**About this exercise**
Report how many lines below include the string "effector". Please keep the reply to that number.

**Listed records**
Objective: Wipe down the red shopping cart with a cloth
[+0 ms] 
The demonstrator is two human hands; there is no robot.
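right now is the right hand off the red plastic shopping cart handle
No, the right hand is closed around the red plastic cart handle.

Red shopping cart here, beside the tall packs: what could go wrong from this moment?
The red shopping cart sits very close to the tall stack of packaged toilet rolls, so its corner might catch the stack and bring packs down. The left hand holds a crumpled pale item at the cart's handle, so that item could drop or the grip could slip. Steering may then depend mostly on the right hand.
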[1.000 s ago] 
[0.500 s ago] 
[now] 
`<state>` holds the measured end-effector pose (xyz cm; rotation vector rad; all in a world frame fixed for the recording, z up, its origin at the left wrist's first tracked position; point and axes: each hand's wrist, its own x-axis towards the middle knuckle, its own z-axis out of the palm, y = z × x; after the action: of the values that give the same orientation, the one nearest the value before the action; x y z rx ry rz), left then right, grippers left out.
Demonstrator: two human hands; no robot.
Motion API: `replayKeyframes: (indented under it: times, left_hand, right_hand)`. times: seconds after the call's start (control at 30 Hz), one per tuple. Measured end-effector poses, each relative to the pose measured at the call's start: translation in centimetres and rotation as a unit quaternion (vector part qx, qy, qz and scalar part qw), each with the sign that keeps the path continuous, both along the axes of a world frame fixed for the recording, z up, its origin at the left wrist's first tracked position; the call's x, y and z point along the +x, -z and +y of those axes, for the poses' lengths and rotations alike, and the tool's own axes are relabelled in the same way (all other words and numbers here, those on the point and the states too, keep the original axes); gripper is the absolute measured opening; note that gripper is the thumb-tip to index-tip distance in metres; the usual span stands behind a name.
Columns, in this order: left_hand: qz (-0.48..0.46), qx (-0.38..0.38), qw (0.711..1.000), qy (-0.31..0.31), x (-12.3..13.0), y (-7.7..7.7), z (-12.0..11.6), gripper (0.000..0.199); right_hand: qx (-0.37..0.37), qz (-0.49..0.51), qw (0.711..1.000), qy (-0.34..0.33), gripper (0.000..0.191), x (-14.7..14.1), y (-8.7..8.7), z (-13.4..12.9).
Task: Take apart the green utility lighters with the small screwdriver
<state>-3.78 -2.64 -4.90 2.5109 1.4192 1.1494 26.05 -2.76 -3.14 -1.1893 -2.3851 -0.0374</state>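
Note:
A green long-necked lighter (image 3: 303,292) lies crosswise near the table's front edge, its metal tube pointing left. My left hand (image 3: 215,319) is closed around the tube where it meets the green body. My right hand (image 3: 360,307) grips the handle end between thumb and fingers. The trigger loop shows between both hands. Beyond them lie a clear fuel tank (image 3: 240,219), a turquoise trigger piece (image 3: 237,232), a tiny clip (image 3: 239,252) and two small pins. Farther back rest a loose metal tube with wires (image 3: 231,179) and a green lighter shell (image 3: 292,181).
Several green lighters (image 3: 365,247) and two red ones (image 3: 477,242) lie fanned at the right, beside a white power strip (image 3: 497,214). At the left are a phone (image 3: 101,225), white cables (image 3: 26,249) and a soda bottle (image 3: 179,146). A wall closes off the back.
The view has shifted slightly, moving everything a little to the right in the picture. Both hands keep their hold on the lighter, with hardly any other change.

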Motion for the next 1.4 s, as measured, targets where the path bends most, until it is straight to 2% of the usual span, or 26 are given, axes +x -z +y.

**Solution to this problem**
2